Summer on the River: Going Barefoot
We spent this past weekend on Oregon’s North Umpqua River, and my three year old kept taking off his sneakers.
He did it whenever we left the trail, crossed through the sword ferns and trees, and got on to the cobble beach. I’d make sure to corral the socks he tossed randomly so we didn’t lose them. Then he’d head straight for the river, to wade in the shallow water searching for caddis flies. Or he’d go to his climbing tree with its perfectly slanted, moss-covered trunk. Or to the warm flat dry rocks. Or the slicker ones covered with algae (he quickly learned to walk more slowly here).
He’d get a little annoyed when sand got stuck between his toes, but then he’d walk to the water, rinse off, and then find a path of rocks to step on, avoiding the sand. It was fun to watch him figure it out.

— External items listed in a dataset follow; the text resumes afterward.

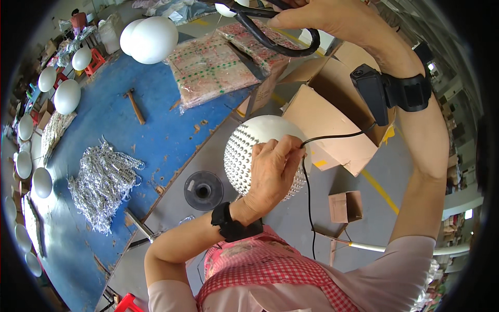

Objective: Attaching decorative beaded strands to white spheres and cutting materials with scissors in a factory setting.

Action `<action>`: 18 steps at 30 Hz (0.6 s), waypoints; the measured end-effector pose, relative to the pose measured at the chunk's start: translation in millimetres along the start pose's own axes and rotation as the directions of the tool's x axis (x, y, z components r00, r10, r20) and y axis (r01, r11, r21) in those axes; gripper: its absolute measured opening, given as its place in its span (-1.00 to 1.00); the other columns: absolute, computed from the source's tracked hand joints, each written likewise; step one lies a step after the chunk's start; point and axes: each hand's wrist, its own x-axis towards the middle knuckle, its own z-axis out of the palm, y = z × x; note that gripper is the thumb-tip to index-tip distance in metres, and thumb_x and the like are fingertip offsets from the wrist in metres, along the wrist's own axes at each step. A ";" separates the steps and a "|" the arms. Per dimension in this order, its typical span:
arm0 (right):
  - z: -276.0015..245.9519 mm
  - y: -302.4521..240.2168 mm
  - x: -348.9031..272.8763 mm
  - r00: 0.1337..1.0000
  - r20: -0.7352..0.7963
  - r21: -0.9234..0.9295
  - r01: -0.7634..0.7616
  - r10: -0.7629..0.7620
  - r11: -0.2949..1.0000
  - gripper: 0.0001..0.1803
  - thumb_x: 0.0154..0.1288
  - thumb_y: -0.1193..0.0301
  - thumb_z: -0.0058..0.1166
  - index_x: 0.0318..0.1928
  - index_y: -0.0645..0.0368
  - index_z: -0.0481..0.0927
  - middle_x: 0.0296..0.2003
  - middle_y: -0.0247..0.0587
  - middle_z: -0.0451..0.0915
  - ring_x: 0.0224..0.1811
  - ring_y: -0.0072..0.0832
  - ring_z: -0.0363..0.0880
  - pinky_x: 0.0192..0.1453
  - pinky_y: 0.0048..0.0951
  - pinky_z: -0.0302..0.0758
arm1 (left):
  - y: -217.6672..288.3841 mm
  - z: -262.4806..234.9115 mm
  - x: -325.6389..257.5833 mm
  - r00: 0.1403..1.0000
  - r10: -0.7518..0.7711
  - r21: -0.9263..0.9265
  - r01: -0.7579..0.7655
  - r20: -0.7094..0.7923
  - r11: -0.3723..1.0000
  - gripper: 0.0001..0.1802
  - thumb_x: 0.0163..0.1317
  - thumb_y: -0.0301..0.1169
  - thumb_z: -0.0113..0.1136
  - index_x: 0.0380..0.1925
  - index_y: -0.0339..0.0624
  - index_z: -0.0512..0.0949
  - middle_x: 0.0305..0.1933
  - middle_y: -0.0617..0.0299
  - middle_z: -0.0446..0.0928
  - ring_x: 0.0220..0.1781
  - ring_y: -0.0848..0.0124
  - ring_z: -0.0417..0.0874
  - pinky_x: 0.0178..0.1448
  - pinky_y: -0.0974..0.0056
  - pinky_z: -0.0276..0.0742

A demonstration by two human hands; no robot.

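Note:
A white ball studded with rows of silver beads rests in front of me, above my red checked apron. My left hand lies over its front, with thumb and forefinger pinched at a sharp bend in a thin black cord. This cord runs from the black device strapped on my right wrist and hangs down past the ball. My right hand is raised close to the top edge, its thumb against a black looped thing whose kind I cannot make out; its other fingers are partly cut off.
On the blue table lie a heap of silver bead chains, a hammer and plastic-wrapped packs. White balls line its far side. A black spool, an open carton and a small box stand nearby.

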 end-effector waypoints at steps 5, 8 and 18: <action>-2.0 -7.5 -0.2 1.000 0.024 -0.001 0.011 -0.011 1.000 -0.66 0.07 0.45 0.26 -0.21 0.34 0.43 -0.42 -0.20 0.55 -0.38 -0.56 0.47 -0.34 -0.53 0.39 | 10.8 -3.5 -4.6 0.999 0.013 -0.018 -0.012 0.047 1.000 -0.89 0.32 -0.54 0.03 -0.18 -0.22 0.38 -0.38 0.15 0.61 -0.36 0.25 0.57 -0.23 0.22 0.42; -0.1 -8.6 0.2 0.999 0.054 0.022 0.003 -0.004 1.000 -0.66 0.08 0.45 0.26 -0.20 0.33 0.42 -0.41 -0.19 0.56 -0.37 -0.55 0.49 -0.33 -0.52 0.41 | 18.1 0.2 -6.3 0.961 -0.209 -0.322 0.258 0.179 0.911 -0.88 0.37 -0.54 -0.05 -0.13 -0.28 0.33 -0.37 0.06 0.58 -0.29 0.27 0.63 -0.20 0.29 0.51; 28.0 43.2 -144.3 0.995 -0.096 -0.089 0.005 -0.013 0.996 -0.50 -0.04 0.48 0.27 -0.06 0.29 0.38 -0.32 -0.24 0.55 -0.30 -0.54 0.53 -0.20 -0.51 0.45 | 14.4 -46.6 -71.1 0.874 0.263 -0.207 -0.192 0.410 0.959 -0.81 0.11 -0.44 0.16 -0.26 -0.24 0.55 -0.23 0.08 0.59 -0.19 0.17 0.61 -0.02 0.16 0.47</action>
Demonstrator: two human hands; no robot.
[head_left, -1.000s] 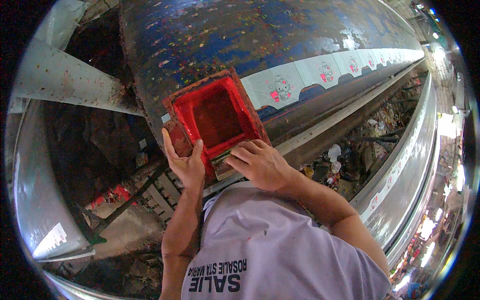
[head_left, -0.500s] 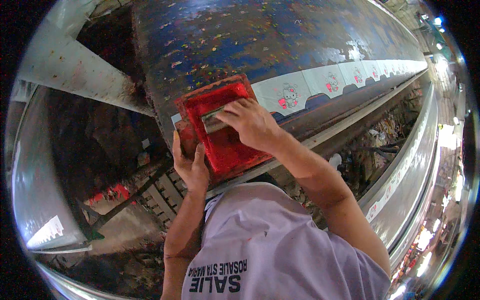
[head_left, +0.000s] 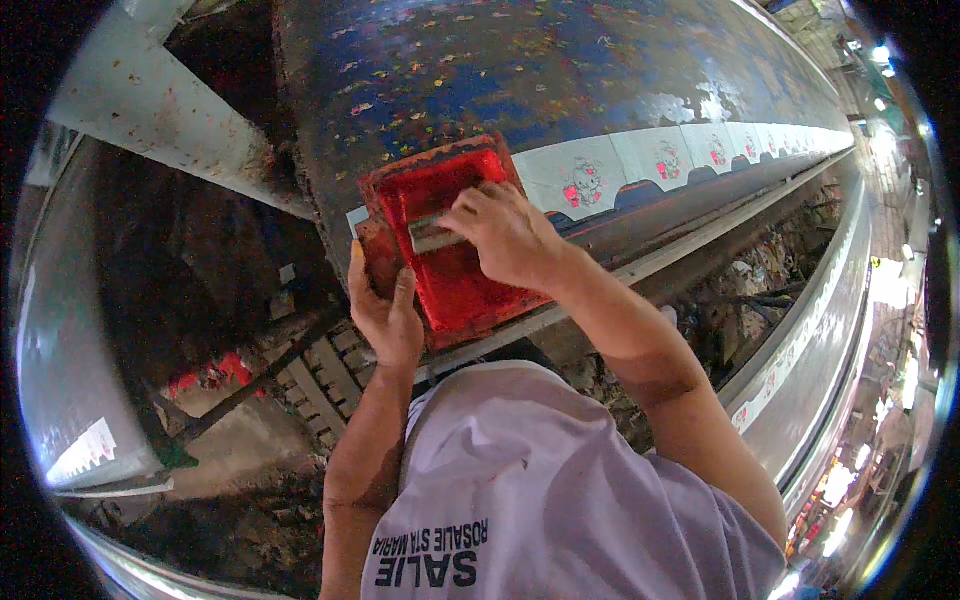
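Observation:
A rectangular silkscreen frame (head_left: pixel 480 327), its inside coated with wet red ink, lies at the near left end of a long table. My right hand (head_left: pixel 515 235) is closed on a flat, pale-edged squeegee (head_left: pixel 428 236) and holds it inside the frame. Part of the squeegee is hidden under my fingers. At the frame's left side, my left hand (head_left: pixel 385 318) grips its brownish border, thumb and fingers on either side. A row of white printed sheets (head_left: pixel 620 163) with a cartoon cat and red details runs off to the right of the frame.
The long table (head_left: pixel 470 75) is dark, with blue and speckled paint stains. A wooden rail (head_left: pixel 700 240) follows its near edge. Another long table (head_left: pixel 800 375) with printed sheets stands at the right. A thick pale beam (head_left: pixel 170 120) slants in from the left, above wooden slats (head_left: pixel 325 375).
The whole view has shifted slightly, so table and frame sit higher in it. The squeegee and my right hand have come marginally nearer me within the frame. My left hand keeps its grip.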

Of course I worried he’d step on glass, or a thorn, or an old fishing hook. But I bit my tongue because I saw how much fun he was having – and how much being barefoot was teaching him about the river. He felt it all, and he noticed more. He paid attention to where he was going. He was (relatively) careful. One of the reasons he loved climbing the tree was because of the way the soft moss felt on his feet.
We have our share of water shoes and river sandals and rubber boots. But sometimes, especially on warm July day on a beautiful Wild and Scenic River, it’s best to just go barefoot.